Stored items:
···

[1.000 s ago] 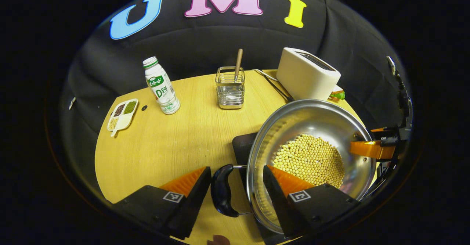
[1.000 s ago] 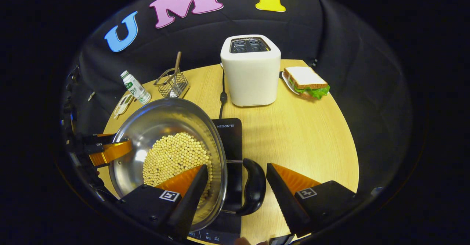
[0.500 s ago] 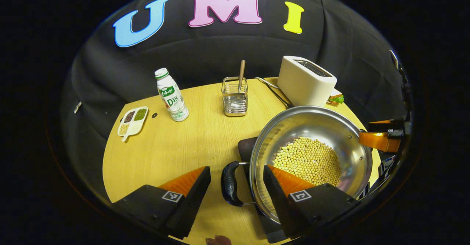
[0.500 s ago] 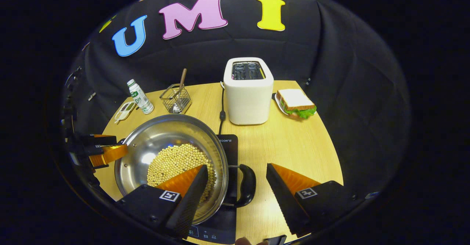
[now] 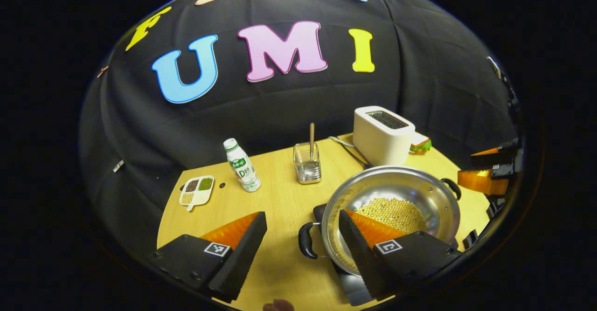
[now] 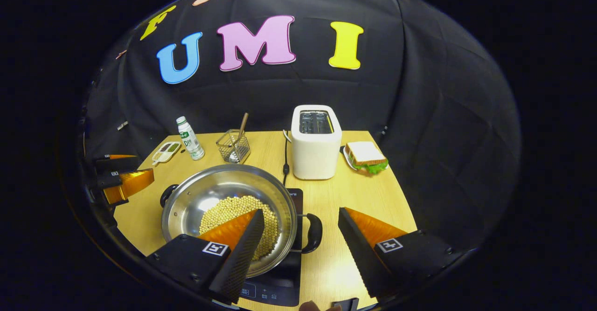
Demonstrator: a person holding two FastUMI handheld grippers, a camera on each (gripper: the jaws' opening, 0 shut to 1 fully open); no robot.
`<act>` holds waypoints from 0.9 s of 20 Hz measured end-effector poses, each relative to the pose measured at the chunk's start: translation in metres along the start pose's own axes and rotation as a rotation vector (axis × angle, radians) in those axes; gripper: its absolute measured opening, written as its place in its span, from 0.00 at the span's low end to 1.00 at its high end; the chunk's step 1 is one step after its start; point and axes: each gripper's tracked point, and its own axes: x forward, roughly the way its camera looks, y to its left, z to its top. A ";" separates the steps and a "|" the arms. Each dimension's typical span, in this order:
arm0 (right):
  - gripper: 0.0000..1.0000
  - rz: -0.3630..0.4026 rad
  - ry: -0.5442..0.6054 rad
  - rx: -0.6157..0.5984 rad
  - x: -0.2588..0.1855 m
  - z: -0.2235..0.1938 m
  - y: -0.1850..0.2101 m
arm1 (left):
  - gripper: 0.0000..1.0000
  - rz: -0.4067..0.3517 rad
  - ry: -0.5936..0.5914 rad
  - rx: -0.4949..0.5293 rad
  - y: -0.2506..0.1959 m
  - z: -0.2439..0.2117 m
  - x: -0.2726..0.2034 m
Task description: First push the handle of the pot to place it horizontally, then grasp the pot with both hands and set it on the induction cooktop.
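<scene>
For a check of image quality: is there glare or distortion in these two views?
Left gripper view: fisheye bending curves the table edge; sharp overall. Right gripper view: a bright glare patch lies on the pot's steel wall left of the soybeans; the toaster is evenly lit.

The bottle (image 5: 242, 165) carries a green-and-white label with a large "D"; its remaining characters are too small to read. Cooktop (image 6: 275, 289) markings are illegible. The square marker patterns on the fingers (image 6: 237, 250) contain no text.

left claw (image 5: 301, 236): fingers spread (holding nothing) | right claw (image 6: 301, 236): fingers spread, raised
</scene>
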 end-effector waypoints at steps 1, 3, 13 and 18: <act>0.99 -0.002 -0.032 -0.001 -0.008 0.010 0.001 | 0.97 -0.020 -0.045 -0.026 -0.004 0.013 -0.010; 0.99 -0.003 -0.113 -0.014 -0.026 0.034 0.004 | 0.97 -0.049 -0.115 -0.071 -0.008 0.034 -0.032; 0.99 0.021 -0.428 -0.051 -0.133 0.123 0.045 | 0.98 0.040 -0.422 -0.136 0.025 0.101 -0.142; 0.98 0.026 -0.535 -0.046 -0.171 0.143 0.063 | 0.98 0.053 -0.493 -0.175 0.035 0.115 -0.188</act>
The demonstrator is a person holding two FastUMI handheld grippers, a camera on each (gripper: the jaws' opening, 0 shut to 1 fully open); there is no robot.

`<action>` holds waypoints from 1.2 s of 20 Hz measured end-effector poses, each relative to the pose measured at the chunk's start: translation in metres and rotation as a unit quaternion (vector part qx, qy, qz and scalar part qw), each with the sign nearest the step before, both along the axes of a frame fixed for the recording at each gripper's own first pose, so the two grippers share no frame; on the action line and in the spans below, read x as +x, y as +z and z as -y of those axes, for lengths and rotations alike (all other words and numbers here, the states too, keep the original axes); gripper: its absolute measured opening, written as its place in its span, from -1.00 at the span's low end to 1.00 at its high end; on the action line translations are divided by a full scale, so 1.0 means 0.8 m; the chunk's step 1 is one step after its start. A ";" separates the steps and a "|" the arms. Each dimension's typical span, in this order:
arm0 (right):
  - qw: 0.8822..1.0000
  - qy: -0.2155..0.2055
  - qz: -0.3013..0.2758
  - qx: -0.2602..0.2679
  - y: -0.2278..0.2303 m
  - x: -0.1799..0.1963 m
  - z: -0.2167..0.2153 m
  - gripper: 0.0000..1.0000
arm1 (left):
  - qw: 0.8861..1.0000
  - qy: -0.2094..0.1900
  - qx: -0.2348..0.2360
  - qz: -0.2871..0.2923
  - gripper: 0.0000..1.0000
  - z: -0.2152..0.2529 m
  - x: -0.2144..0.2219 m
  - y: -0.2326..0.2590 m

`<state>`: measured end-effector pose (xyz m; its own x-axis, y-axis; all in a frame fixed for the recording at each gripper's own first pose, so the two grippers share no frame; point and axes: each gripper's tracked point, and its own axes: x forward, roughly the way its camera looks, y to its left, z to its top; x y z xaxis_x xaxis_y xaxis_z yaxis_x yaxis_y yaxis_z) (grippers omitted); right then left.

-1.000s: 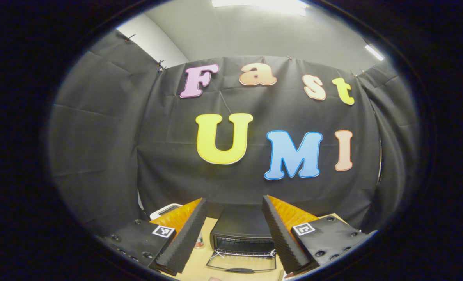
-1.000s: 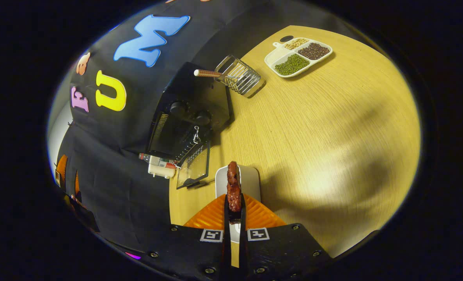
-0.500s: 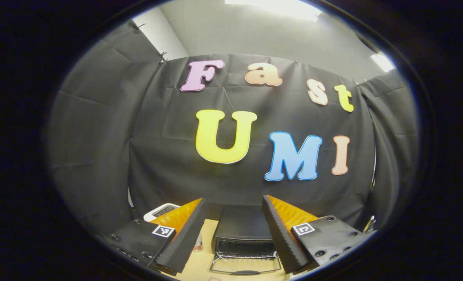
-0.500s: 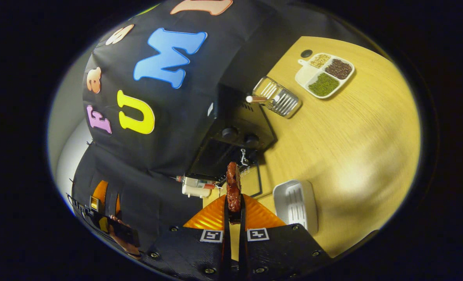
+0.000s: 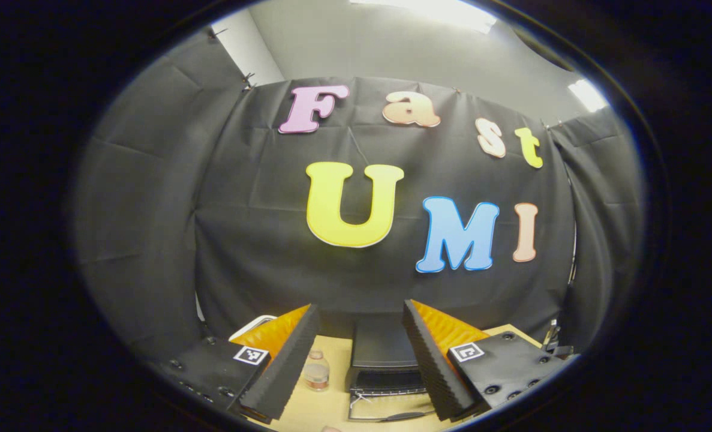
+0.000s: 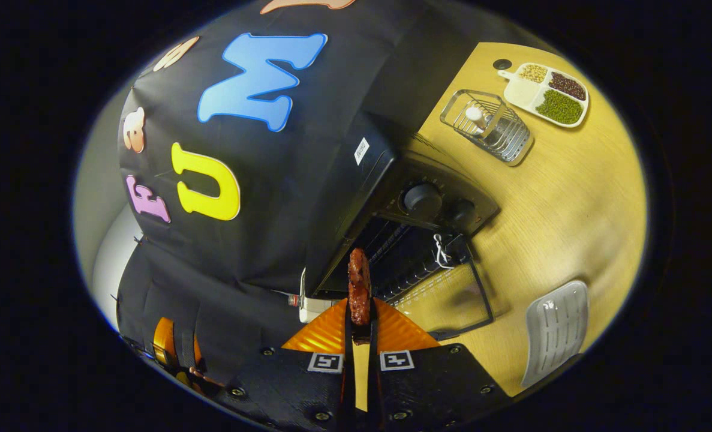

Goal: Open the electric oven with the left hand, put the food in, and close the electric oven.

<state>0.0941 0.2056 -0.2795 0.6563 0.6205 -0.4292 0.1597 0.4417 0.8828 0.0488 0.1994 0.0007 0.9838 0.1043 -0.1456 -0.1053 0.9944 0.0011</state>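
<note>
The black electric oven (image 6: 391, 204) stands against the booth wall with its glass door (image 6: 445, 300) folded down flat on the table. My right gripper (image 6: 359, 318) is shut on a dark red-brown strip of food (image 6: 359, 287), held upright just in front of the open oven mouth. In the left gripper view the oven (image 5: 379, 360) sits far off between the fingers, its door (image 5: 385, 409) down. My left gripper (image 5: 360, 360) stands open and holds nothing, raised well back from the oven.
A white ridged tray (image 6: 555, 331) lies on the wooden table (image 6: 571, 198) right of the oven door. A wire rack (image 6: 489, 127) and a divided dish of beans (image 6: 547, 96) sit farther back. A small bottle (image 5: 316, 372) stands left of the oven.
My right gripper has carried the food closer to the oven, whose open mouth now looms large. The left gripper has drifted slightly, staying open.
</note>
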 end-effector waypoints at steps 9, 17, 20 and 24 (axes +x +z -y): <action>0.997 -0.074 -0.036 0.013 -0.056 0.072 -0.057 -0.84 | 0.999 -0.005 0.001 -0.043 0.89 -0.032 -0.026 -0.041; 0.985 -0.164 -0.057 0.015 -0.086 0.117 -0.064 -0.83 | 0.998 0.020 0.003 -0.066 0.88 -0.077 -0.050 -0.050; 0.984 -0.162 -0.044 -0.054 -0.096 0.122 -0.059 -0.72 | 0.996 0.039 0.000 -0.079 0.89 -0.092 -0.064 -0.061; 0.981 -0.123 -0.033 -0.149 -0.096 0.104 -0.045 -0.01 | 0.995 0.047 -0.015 -0.086 0.89 -0.087 -0.061 -0.070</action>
<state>0.1774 0.2420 -0.3567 0.7349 0.2871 -0.6144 0.3464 0.6199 0.7041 0.0002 0.2691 -0.0557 0.9300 0.1884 -0.3156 -0.1996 0.9799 -0.0030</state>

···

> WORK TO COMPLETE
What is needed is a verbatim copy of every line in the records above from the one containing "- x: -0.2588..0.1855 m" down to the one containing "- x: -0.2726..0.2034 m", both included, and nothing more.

> RESPONSE AREA
  - x: -0.2588..0.1855 m
  - z: -0.2235..0.1938 m
  - y: -0.1850..0.2101 m
arm1 (left):
  - gripper: 0.0000..1.0000
  - rz: -0.4067..0.3517 rad
  - ry: -0.5936..0.5914 rad
  - rx: -0.4949..0.5293 rad
  - y: -0.2506..0.1959 m
  - z: -0.2439..0.2117 m
  - x: -0.2726..0.2034 m

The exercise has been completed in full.